**PROBLEM TO WORK ON**. Please take the records that follow and repeat exactly the lines starting with the line with "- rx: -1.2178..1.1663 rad" and going on through the line with "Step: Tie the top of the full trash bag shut".

**INPUT**.

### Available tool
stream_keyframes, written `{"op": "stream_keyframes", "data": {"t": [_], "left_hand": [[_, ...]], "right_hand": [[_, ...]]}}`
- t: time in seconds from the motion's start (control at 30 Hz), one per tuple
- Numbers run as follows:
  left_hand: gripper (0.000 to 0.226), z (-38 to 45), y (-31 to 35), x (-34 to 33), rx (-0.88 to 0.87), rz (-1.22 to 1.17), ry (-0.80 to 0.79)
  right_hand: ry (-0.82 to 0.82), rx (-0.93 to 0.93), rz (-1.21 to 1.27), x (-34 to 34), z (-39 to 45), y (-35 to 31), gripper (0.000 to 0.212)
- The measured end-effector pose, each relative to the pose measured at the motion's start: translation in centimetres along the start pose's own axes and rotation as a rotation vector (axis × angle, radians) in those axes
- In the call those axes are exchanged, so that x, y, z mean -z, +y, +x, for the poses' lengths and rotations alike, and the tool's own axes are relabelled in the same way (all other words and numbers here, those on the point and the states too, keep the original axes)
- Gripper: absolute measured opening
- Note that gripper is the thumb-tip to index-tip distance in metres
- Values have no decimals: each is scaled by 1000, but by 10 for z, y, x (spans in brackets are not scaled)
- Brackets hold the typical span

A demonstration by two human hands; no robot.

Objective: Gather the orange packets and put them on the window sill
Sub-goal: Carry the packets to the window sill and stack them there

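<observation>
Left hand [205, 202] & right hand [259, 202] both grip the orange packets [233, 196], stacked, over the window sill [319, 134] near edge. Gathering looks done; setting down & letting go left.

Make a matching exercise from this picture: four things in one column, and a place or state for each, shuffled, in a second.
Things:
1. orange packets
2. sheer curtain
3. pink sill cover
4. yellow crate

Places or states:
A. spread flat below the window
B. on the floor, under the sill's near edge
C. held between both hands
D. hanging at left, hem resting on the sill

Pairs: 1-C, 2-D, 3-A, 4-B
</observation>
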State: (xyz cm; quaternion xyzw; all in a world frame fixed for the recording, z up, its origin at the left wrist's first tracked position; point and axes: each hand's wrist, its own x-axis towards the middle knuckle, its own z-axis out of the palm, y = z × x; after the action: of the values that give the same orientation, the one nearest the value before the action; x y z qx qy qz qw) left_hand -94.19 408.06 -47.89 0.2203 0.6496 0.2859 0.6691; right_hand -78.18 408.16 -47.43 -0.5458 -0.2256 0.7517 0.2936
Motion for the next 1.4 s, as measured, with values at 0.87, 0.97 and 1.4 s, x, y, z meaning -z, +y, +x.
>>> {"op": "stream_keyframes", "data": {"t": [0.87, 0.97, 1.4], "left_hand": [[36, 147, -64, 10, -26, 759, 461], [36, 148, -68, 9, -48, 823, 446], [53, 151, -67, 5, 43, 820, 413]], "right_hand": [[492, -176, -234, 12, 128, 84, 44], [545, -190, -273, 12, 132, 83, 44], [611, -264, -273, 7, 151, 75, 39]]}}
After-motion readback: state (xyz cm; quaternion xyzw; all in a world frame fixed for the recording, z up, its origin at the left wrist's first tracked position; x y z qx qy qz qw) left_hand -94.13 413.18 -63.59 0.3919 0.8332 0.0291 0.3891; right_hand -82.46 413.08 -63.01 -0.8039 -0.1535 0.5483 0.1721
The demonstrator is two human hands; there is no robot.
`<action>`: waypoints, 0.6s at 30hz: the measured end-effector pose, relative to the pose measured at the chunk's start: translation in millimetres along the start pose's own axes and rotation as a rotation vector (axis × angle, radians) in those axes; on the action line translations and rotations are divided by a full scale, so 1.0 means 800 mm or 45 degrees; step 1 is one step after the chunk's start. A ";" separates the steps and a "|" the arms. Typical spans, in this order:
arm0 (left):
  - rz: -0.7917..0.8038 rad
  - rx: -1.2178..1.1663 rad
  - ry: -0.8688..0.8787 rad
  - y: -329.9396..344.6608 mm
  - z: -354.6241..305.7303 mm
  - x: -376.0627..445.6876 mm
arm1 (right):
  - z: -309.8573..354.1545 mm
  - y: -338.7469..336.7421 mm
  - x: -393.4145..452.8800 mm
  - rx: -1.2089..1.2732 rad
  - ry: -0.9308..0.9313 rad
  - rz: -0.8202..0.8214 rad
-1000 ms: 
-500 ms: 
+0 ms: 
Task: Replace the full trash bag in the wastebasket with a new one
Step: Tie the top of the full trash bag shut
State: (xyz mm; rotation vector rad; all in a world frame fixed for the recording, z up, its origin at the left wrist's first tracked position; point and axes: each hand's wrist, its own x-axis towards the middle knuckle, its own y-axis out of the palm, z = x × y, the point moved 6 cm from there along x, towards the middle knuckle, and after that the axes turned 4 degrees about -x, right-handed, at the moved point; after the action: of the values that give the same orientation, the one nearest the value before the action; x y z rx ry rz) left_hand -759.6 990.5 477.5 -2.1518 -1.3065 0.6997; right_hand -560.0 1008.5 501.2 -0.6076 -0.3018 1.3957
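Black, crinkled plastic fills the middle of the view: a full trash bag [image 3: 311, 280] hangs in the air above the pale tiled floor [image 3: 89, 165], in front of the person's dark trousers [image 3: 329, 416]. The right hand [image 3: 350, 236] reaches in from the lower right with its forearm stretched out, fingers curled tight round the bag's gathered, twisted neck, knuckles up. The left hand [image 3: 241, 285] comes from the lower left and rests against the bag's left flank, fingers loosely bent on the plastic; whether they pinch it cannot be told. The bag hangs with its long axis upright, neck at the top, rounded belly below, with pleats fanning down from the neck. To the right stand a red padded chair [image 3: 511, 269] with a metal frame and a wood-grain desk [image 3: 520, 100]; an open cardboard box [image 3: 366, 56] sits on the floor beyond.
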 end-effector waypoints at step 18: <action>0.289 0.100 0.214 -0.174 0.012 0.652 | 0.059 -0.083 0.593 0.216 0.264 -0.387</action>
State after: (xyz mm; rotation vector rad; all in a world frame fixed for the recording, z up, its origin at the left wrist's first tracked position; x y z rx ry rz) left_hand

**SOLUTION**.
  - rx: -1.2178..1.1663 rad
  - ry: -0.8688..0.8787 rad
  - y: -329.9396..344.6608 mm
  - z: -354.6241..305.7303 mm
  - x: -376.0627..445.6876 mm
arm1 (right):
  - z: -309.8573..354.1545 mm
  - y: -338.7469..336.7421 mm
  - x: -393.4145..452.8800 mm
  - rx: -1.2089..1.2732 rad
  - ry: -0.9308..0.9313 rad
  - rz: -0.8202..0.8214 rad
-1000 ms: 
-500 ms: 
+0 ms: 
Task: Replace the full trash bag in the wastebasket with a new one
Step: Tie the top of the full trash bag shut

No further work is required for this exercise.